# Rare bottle openers



## Timelypicken (May 31, 2021)

From what I can find the Old India Pale was made during prohibition
And the Cunard line was for a ship as its bottle opener / souvenir. Any info is appreciated


----------



## UncleBruce (May 31, 2021)

There was a COMMERCIAL BREWING CO in Boston, MA.


----------



## Timelypicken (May 31, 2021)

UncleBruce said:


> There was a COMMERCIAL BREWING CO in Boston, MA.


That’s the e one that I found and it said they were open from 1930-1940, but I can’t find anything on Old India Pale


----------



## bottle-bud (May 31, 2021)

An ad I found, one of 100's


----------



## hemihampton (May 31, 2021)

I got a Old India Pale Ale from Cremo Brewery in New Britain Connecticut in a Cone Top Beer Can. Very Rare. LEON.


----------



## UncleBruce (May 31, 2021)

Timelypicken said:


> That’s the e one that I found and it said they were open from 1930-1940, but I can’t find anything on Old India Pale


They were also open prior to prohibition.  Pre 1920.


----------



## Timelypicken (May 31, 2021)

UncleBruce said:


> They were also open prior to prohibition.  Pre 1920.
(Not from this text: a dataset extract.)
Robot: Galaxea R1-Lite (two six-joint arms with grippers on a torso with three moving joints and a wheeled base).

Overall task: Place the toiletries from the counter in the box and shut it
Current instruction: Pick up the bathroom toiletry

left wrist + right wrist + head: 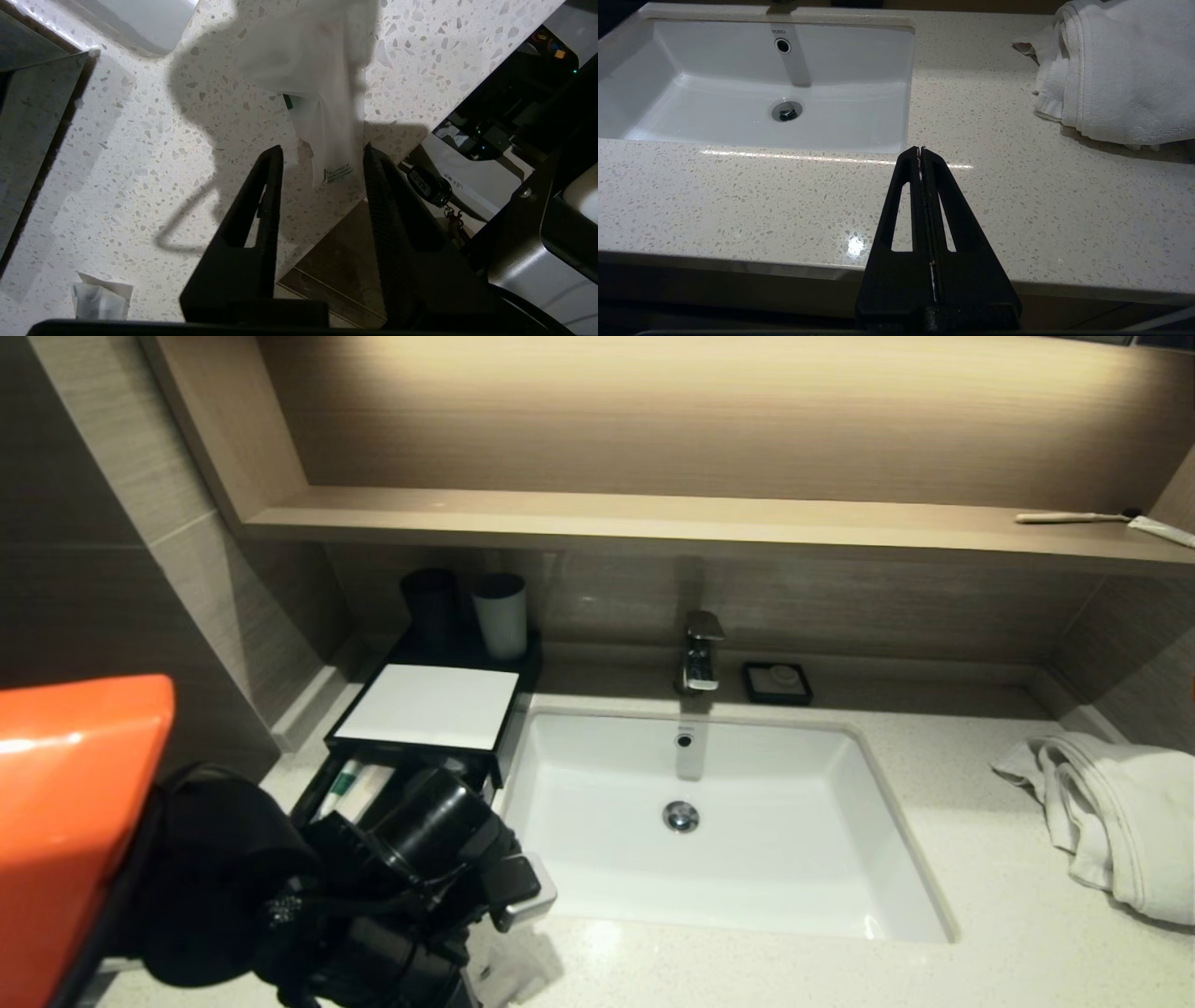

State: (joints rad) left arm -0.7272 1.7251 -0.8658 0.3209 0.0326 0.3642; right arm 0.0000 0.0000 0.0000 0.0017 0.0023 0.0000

Would you say it’s pre pro or pro?


----------



## UncleBruce (May 31, 2021)

Timelypicken said:


> Would you say it’s pre pro or pro?


In my thinking it is pre pro.  Link to old breweries index: Commercial Brewing Co.


----------



## embe (May 31, 2021)

Any idea what the Old India Pale opener is made from?  Almost looks like brass or copper


----------



## Timelypicken (May 31, 2021)

embe said:


> Any idea what the Old India Pale opener is made from?  Almost looks like brass or copper


I think copper


----------